De novo variants in RYBP are associated with a severe neurodevelopmental disorder and congenital anomalies

Abstract
Purpose: Polycomb group proteins are key epigenetic transcriptional regulators. Multiple neurodevelopmental disorders are associated with pathogenic variants of the genes encoding Polycomb group proteins. RYBP is a core component of the noncanonical Polycomb Repressor Complex 1; however, its role in disease is unclear.

Methods: Functional consequences of RYBP variants were assessed using in vitro cellular and in vivo Drosophila melanogaster studies.

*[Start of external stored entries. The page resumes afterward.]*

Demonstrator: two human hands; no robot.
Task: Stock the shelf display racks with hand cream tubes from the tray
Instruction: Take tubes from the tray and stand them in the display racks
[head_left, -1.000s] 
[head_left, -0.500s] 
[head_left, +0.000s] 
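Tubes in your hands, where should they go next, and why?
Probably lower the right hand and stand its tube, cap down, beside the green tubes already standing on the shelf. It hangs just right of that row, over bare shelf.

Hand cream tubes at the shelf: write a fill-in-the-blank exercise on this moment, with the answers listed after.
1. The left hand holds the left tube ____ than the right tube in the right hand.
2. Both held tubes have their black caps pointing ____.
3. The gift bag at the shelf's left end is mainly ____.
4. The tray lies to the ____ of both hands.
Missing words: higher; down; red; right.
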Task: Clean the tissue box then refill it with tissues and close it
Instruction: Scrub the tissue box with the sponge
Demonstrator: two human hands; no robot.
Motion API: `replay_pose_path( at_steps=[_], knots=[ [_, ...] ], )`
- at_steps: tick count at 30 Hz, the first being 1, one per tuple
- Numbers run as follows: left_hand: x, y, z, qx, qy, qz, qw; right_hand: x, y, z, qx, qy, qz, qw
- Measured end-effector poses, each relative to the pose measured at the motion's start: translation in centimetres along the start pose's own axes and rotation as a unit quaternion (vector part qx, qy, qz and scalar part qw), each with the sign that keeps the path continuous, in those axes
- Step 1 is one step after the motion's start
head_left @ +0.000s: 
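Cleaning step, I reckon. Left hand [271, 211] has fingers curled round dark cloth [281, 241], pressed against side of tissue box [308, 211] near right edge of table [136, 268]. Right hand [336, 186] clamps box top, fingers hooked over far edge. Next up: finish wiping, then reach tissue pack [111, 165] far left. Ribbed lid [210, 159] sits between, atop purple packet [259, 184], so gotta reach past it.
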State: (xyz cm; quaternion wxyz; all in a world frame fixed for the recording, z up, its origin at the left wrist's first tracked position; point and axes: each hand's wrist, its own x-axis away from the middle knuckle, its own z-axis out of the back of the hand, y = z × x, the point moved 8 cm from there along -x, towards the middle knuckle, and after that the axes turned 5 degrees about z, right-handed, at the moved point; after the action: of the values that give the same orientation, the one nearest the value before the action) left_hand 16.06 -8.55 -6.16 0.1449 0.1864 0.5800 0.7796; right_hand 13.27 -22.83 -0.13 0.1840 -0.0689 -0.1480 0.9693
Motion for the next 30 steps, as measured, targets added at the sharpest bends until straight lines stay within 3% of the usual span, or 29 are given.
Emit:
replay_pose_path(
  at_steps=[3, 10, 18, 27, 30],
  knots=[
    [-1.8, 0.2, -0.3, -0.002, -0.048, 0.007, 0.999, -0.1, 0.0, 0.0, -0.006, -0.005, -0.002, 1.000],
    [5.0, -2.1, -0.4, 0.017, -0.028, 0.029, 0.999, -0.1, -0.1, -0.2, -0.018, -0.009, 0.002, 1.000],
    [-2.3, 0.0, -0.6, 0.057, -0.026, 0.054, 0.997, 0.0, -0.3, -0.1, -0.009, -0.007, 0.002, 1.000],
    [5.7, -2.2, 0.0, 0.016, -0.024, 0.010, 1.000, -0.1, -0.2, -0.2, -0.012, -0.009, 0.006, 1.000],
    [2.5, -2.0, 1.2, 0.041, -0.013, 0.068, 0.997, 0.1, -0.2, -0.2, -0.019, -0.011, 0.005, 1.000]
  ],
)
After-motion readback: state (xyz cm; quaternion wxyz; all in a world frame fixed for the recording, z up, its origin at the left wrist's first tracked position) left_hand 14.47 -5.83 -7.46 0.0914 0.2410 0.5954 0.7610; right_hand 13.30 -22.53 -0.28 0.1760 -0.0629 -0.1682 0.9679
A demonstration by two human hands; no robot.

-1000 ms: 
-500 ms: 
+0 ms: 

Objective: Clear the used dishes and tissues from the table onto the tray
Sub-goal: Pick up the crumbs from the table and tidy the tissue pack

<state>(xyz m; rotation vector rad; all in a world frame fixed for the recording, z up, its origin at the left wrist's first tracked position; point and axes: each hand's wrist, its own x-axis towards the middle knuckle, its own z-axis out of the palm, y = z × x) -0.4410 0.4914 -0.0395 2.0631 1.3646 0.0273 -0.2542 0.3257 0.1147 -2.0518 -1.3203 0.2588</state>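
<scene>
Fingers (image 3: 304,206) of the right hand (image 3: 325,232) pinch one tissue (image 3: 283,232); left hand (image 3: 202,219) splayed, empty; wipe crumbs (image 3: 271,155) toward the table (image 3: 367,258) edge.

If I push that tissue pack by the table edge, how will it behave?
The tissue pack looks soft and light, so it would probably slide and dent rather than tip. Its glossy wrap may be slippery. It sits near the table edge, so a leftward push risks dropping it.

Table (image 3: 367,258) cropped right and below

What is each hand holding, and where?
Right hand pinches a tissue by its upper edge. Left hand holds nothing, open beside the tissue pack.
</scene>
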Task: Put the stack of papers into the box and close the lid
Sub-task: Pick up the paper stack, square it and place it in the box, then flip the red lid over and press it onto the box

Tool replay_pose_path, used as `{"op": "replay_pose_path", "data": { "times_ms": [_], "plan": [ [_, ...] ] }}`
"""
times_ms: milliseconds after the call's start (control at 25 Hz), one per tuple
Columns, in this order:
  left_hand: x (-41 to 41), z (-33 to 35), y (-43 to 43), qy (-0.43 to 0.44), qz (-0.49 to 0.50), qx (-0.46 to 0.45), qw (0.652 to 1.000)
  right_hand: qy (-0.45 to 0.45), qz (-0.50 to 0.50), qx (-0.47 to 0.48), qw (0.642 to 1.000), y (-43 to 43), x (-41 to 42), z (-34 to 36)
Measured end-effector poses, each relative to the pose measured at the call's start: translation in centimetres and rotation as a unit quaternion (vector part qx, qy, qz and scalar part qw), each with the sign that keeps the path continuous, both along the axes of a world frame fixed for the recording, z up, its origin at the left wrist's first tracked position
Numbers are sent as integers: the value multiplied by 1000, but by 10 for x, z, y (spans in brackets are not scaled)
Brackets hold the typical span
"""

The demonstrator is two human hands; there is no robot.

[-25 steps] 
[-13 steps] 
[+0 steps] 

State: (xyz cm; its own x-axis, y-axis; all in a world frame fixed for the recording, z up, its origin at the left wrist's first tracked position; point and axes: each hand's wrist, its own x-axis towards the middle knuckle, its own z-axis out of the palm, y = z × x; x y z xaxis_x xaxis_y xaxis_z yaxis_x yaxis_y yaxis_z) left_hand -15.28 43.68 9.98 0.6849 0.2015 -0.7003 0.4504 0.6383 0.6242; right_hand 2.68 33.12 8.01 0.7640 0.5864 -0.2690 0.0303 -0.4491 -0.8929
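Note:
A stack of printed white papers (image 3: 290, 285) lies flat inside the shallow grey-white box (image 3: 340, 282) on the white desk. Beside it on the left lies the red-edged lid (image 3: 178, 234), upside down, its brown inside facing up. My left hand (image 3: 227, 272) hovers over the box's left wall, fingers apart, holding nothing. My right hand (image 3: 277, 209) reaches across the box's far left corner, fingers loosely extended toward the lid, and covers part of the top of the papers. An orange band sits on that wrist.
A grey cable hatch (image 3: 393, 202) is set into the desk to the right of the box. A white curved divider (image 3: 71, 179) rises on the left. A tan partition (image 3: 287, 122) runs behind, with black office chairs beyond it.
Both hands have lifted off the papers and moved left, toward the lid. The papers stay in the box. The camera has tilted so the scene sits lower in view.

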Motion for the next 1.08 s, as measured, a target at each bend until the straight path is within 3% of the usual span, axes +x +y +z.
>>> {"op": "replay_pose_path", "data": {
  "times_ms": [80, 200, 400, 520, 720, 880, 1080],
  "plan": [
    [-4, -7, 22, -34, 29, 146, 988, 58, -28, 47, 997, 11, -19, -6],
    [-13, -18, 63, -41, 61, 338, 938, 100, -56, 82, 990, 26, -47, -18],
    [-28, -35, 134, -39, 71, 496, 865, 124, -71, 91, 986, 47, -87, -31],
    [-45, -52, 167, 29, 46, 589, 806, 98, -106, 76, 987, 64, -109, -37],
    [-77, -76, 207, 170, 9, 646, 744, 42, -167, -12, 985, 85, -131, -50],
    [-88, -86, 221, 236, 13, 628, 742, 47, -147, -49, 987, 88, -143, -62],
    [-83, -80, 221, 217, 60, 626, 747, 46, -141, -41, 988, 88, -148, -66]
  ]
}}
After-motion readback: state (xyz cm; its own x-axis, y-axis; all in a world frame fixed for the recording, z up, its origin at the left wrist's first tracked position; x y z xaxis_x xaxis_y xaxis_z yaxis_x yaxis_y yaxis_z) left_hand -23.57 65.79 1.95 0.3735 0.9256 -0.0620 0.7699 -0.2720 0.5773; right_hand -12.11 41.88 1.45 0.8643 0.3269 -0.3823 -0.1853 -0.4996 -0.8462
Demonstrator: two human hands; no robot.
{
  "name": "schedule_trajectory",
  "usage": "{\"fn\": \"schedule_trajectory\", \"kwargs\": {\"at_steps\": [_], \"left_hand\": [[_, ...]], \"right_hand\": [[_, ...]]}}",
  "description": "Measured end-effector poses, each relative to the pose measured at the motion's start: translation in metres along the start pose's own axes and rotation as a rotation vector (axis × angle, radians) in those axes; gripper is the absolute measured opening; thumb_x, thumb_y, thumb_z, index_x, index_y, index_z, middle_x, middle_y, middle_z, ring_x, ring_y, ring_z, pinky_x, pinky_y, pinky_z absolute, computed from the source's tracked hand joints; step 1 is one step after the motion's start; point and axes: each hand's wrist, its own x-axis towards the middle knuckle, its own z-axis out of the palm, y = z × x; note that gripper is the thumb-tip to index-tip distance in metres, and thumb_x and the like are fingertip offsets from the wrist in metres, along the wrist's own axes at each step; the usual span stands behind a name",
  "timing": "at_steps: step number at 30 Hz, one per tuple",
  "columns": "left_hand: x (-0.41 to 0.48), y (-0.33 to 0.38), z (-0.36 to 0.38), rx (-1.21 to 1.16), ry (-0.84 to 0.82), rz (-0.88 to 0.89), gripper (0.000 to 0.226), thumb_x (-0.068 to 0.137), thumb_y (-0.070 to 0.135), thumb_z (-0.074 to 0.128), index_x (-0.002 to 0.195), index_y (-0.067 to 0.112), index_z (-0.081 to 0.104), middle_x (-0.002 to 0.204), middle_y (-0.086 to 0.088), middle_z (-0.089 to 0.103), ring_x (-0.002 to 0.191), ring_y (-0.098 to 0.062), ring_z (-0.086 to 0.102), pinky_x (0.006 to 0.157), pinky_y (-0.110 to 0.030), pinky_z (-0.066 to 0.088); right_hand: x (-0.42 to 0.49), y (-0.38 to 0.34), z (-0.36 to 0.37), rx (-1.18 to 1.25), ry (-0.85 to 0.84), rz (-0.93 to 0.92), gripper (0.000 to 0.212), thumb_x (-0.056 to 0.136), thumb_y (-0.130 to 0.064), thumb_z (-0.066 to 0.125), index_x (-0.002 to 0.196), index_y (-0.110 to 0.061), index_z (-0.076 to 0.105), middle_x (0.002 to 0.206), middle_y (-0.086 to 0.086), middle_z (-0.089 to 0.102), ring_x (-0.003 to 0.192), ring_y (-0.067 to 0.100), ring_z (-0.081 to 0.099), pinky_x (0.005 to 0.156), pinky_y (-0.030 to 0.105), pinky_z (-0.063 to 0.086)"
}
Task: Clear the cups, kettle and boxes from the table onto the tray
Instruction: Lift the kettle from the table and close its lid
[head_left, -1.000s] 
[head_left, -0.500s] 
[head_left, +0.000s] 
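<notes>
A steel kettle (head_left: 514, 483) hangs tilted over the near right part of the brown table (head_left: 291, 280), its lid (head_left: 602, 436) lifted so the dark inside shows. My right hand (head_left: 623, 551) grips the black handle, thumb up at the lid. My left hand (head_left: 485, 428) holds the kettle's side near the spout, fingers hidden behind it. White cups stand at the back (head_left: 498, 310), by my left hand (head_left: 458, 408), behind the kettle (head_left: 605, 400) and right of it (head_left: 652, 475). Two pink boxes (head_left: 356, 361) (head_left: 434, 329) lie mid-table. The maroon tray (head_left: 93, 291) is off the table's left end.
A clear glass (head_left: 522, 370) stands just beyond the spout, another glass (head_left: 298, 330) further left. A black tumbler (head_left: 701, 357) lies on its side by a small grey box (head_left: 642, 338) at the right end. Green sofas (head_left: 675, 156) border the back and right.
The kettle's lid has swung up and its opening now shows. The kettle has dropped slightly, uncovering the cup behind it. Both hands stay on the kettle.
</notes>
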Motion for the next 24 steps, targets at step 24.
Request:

Results: We described 7 individuals with heterozygous de novo variants of RYBP and their clinical findings, including severe developmental delay, dysmorphisms, and multiple congenital anomalies. We showed that all single-nucleotide variants in RYBP localize to the N-terminal domain of the gene, which encodes the zinc-finger domain and ubiquitin-binding moiety. In vitro studies have demonstrated that the RYBP c.132C>G p.(Cys44Trp) variant causes reduced protein expression but does not affect the binding of YY1, RING1B, or ubiquitin. In vivo overexpression studies in Drosophila melanogaster showed a dramatic functional difference between human RYBP and its variant forms, affecting the C44 amino acid residue. DNA methylation studies suggested a possible episignature associated with RYBP-related disorder.

Conclusion: Heterozygous de novo variants in RYBP are associated with an identifiable syndromic neurodevelopmental disorder with multiple congenital anomalies.